Published: The Guardian (Online) – 9th January 2013

Manic Pixie Dream Girls (MPDGs), a recurring trope in the romantic genre, are happy-go-lucky, free spirited, criminally underwritten co-stars who exist solely as a vehicle for the stuffy, angsty and usually white male lead to discover himself and appreciate the wonders of the world. They’re archetypes that get consumed, as parodied in a sketch by US comedy group The Natural Disastronauts.

Earlier this year, movie writer Zoe Kazan spoke out against film criticism’s discourse on the trope: “I think that to lump together all individual, original quirky women under that rubric is to erase all difference.” She’s completely right. Film needs challenging and surprising characters in order to bloom; the dismissal of any eccentric, remotely interesting female character as “just another Manic Pixie Dream Girl” is misogynistic.

An often cited example of an MPDG prototype is Diane Keaton’s portrayal of the titular character in Woody Allen’s Annie Hall. But Annie absolutely is not an MPDG. She’s a complicated, slightly eccentric, powerful woman who, over the course of the movie, develops her own goals, has her own motivation, and pursues it with or without her partner. Her character doesn’t only exist for her lover’s self-discovery.
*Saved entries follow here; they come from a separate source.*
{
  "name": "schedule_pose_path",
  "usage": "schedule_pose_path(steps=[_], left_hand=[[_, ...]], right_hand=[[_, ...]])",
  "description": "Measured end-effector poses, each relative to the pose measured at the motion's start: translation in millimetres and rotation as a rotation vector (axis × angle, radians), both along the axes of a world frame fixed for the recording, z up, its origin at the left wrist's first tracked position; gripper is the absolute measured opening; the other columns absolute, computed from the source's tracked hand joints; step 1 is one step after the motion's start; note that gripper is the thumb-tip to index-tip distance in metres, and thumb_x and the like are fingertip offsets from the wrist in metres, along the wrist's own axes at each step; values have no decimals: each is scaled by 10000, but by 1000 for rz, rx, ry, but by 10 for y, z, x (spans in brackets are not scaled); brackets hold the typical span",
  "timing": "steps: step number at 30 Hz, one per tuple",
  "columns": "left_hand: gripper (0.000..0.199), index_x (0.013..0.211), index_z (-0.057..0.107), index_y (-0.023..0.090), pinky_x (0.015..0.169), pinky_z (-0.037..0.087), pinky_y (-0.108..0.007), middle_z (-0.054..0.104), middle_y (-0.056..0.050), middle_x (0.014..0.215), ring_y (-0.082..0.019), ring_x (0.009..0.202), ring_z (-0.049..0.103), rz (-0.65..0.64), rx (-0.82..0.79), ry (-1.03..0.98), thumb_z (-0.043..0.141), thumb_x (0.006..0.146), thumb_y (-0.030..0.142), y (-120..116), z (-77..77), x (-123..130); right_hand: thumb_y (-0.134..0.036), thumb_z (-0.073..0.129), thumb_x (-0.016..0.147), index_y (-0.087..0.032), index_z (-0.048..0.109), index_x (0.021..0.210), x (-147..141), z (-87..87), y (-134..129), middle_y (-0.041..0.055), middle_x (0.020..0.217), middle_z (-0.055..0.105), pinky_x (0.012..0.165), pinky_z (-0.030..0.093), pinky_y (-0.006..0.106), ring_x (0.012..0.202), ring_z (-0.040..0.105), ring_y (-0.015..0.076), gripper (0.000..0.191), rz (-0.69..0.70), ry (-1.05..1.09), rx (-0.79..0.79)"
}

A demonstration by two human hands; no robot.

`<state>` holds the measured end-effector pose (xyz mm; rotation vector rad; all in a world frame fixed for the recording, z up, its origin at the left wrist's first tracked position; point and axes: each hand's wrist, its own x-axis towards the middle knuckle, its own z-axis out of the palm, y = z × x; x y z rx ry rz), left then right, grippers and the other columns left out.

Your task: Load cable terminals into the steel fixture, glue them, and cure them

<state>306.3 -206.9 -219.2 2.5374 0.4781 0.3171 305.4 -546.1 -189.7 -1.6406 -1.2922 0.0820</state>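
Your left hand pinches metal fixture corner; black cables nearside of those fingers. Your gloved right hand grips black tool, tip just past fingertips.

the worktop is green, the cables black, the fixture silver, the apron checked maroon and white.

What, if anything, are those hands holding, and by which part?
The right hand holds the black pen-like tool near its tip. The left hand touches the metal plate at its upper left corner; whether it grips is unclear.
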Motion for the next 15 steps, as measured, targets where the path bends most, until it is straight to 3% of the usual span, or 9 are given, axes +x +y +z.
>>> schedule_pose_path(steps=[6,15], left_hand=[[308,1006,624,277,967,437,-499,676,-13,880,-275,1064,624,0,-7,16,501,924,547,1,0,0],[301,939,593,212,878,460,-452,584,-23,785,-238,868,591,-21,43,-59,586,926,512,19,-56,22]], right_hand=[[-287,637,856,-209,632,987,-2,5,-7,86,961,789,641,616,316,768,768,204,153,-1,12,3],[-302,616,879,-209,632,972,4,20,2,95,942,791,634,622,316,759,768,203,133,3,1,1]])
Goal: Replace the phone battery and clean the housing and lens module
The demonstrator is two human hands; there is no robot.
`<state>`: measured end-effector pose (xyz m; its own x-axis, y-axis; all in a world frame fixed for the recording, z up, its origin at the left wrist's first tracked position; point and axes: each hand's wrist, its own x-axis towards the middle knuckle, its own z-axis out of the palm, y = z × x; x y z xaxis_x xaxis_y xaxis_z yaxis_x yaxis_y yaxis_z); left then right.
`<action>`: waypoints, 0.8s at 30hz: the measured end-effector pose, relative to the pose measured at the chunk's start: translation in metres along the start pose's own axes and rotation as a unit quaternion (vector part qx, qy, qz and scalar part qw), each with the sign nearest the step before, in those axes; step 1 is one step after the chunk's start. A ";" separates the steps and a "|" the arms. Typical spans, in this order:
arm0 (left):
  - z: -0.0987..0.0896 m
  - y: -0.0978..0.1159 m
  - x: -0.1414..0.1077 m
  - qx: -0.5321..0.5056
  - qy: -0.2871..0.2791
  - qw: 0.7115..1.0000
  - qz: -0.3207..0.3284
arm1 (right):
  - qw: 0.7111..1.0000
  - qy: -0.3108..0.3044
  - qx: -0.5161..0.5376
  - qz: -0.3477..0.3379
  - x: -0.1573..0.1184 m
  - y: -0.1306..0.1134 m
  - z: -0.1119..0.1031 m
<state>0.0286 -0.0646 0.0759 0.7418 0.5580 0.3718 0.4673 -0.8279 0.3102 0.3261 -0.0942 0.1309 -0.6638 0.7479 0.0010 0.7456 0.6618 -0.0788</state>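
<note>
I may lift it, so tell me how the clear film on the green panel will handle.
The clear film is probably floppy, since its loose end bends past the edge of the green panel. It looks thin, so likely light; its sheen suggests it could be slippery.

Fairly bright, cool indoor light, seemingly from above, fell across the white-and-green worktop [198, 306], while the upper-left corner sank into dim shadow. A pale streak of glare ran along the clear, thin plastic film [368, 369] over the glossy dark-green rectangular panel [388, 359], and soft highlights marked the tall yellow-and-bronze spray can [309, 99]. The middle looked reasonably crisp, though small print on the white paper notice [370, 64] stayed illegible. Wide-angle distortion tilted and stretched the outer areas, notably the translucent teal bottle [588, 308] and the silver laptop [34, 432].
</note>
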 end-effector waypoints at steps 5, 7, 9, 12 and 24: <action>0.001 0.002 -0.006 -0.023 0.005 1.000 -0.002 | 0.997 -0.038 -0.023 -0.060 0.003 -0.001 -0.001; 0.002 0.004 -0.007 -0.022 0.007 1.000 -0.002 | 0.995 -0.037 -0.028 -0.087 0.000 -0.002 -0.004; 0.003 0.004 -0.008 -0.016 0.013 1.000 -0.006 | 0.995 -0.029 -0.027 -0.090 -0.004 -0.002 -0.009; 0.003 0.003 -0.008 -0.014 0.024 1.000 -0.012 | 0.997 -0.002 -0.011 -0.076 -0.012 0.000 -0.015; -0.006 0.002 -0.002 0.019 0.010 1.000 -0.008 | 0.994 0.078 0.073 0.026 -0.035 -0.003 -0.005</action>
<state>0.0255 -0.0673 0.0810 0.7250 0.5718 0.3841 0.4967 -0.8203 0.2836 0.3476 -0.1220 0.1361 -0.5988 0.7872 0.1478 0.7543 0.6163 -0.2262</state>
However, Kazan conceded in the same interview: “I’m not saying that some of those characters that have been referred to as that don’t deserve it; I think sometimes film-makers have not used their imagination in imbuing their female characters with life.” Below is a list of characters produced by what I believe is lazy screenwriting. The actors aren’t at fault here – rather it’s the writers, who do nothing to increase the presence of complicated, fascinating female characters in film. This is a list of emotional development McGuffins in human form whose characterisation is thinner than the pages of the coffee-stained script they roam in.

Elizabethtown

The term “Manic Pixie Dream Girl” first appeared in Nathan Rabin’s discussion of Cameron Crowe’s Elizabethtown (2005), co-starring Kirsten Dunst as the wide-eyed wildchild Claire Colburn, for whom Orlando Bloom’s protagonist falls. Whereas Bloom’s character has demons to bear and ashes to spread, Dunst’s character exists merely to facilitate his self-realisation. She’s basically a quirky GPS system, like if your Sat Nav was voiced by Christopher Biggins.

A bout de souffle

This achingly hip slice of French new wave, released in 1960, is undoubtedly a classic brick in the wall of cinema history – but that’s not to say Jean Seberg’s character may not be the prototype for today’s trope. She certainly ticks all the boxes with her quirky yet relatively undeveloped character traits, and THAT hairstyle is surely the pixie cut to end them all – and begin a million more. Plus, the writers who conceive these characters are more than likely to have seen it.

Garden State

“It’ll change your life, I swear.” The lonely, emotional indie-boy crush of choice, Natalie Portman, plays the lovably/irritatingly quirky Sam, the ying to the depressed, emotionless Andrew’s yang. Over the course of the film, this MPDG introduces Zach Braff‘s Andrew to The Shins, living for the moment and the indie filmgoing world, creating a whole new catalogue of cliches. See also: Rachel Bilson in The Last Kiss, making Braff a serial reoffender

(500) Days of Summer

Let’s be honest, roles played by Zooey Deschanel could fill this entire list; her parts in Yes Man, Elf and New Girl are also prime offenders. But her role as Summer may be the quintessential MPDG. As well as being bubbly and impossibly impulsive, Summer incorporates another recurring characteristic: she ” has issues”. However, instead of the writer dealing with these and developing her as a character and a distinct voice, they are fetishised as some kind of edgy streak to make her an even more appealing, unattainable muse for the nuanced, alternative male.

Beauty and the Beast

A bit of a left-field choice, but hear me out. One of the major telltales of an MPDG tale is the transformative effect the girl has on the man, whom she redirects from closed-minded cynicism to open-hearted optimism. In this Disney classic, the grumpy beast is literally, physically transformed from his old self by Belle, who’s own character development is essentially none. Who knew the Beast was such a hipster?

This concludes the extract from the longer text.